**TO DO:**
Please start at the first line of the records beneath and quote each line exactly, ending with the line containing "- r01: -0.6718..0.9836".

Start of DATA TO USE

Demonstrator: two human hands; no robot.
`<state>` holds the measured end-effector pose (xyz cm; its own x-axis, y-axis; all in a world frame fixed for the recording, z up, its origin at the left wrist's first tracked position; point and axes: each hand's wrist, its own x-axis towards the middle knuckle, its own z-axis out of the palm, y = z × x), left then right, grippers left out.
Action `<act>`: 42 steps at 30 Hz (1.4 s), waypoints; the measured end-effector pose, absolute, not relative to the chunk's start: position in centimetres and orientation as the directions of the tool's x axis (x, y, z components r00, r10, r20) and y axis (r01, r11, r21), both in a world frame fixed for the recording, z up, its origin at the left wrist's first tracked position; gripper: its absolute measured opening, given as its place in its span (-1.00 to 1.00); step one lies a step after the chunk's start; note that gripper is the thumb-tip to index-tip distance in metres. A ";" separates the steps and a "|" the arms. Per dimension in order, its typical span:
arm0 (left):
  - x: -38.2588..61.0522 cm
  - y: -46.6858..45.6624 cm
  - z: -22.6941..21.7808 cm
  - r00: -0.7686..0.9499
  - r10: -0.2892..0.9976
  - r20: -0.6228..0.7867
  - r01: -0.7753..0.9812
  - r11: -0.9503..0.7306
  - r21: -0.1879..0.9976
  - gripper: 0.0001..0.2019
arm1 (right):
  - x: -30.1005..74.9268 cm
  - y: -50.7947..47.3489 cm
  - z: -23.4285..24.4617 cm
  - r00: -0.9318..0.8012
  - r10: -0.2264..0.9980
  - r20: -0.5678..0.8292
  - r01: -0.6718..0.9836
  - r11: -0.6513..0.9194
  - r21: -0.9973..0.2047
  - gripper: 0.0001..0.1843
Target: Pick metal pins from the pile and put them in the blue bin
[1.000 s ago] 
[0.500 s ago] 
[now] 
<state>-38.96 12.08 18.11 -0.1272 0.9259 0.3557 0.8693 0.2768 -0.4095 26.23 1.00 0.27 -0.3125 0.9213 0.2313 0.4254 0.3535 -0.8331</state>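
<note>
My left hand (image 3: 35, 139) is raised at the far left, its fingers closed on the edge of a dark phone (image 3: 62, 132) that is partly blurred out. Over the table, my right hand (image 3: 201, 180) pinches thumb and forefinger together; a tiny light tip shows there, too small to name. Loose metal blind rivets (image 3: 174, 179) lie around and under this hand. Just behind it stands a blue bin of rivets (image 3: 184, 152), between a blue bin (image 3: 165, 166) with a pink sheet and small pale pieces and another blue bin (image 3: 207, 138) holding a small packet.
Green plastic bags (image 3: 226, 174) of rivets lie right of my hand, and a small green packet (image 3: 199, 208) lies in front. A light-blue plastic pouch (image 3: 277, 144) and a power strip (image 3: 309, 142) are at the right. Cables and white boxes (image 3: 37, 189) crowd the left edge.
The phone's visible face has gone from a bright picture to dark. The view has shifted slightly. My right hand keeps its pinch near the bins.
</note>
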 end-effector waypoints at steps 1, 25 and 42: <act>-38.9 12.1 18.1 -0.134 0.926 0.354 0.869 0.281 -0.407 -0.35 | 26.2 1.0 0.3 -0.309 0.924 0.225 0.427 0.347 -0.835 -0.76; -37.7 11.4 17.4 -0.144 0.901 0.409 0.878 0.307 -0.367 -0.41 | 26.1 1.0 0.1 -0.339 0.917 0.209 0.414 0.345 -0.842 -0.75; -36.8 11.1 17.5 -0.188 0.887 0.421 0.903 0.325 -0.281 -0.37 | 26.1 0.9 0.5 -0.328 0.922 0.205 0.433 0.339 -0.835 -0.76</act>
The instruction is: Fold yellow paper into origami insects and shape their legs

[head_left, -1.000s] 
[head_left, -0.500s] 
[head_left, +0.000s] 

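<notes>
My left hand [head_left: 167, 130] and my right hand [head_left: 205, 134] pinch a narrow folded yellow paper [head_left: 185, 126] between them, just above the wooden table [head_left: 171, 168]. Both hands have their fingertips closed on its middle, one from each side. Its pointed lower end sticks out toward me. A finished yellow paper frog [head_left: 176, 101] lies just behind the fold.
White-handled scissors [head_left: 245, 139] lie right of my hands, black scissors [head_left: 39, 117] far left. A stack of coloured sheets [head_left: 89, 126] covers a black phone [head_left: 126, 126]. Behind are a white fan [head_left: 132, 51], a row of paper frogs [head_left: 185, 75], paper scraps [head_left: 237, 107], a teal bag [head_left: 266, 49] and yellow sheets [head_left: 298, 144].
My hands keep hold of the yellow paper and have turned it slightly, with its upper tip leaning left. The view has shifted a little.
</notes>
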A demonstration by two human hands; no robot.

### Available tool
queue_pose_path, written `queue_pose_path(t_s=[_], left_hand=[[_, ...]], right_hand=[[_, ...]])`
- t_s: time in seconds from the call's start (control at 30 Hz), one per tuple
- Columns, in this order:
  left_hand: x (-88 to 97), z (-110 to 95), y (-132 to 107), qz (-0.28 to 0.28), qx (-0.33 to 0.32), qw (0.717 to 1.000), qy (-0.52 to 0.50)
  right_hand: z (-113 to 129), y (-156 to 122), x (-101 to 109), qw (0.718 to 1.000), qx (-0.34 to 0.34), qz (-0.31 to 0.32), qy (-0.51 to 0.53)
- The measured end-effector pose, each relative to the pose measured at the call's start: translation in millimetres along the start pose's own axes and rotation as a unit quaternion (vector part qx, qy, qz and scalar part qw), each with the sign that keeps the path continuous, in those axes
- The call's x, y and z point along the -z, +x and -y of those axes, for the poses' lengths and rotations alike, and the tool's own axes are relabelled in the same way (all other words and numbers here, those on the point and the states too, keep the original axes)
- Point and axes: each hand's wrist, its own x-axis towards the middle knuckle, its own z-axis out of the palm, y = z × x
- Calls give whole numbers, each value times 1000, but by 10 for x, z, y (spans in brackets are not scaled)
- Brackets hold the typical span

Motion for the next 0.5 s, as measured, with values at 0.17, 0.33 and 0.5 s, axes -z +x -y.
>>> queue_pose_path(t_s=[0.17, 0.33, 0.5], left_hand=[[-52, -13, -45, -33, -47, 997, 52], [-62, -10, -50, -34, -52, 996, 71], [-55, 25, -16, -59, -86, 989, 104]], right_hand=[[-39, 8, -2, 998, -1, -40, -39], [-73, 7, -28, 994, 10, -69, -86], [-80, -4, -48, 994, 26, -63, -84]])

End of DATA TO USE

**EXERCISE RESPONSE:**
Demonstrator: two human hands; no robot.
`<state>` holds the measured end-effector pose (xyz cm; its own x-axis, y-axis; all in a world frame fixed for the recording, z up, its origin at the left wrist's first tracked position; point and axes: each hand's wrist, its own x-axis towards the middle knuckle, its own z-axis out of the palm, y = z × x), left then right, grippers left out.
Action `<act>`: 42 steps at 30 Hz (1.4 s), waypoints; the measured end-effector pose, absolute, not relative to the chunk's start: position in centimetres and orientation as the directions of the tool's x axis (x, y, z components r00, r10, r20) and y axis (r01, r11, r21), both in a world frame fixed for the recording, z up, its origin at the left wrist's first tracked position; gripper: its absolute measured opening, given as its place in its span (-1.00 to 1.00); step one lies a step after the chunk's start; note that gripper is the thumb-tip to index-tip distance in metres. A ";" separates the steps and a "|" the arms. Per dimension in order, its typical span:
arm0 (left):
  - x: -38.2588..61.0522 cm
  - y: -46.6858..45.6624 cm
  - z: -22.6941..21.7808 cm
  - r00: -0.7686..0.9499
  - r10: -0.2892..0.9976
  - r20: -0.6228..0.7867
  - r01: -0.7753..0.9812
  - r11: -0.9503..0.7306
  - r21: -0.1879..0.9976
  - gripper: 0.0001..0.2019
arm1 (right):
  - x: -30.1005..74.9268 cm
  - y: -50.7947..47.3489 cm
  - z: -23.4285..24.4617 cm
  - r00: -0.9318..0.8012
  - r10: -0.2264..0.9980
  - r20: -0.5678..0.8292
  - r01: -0.6718..0.9836

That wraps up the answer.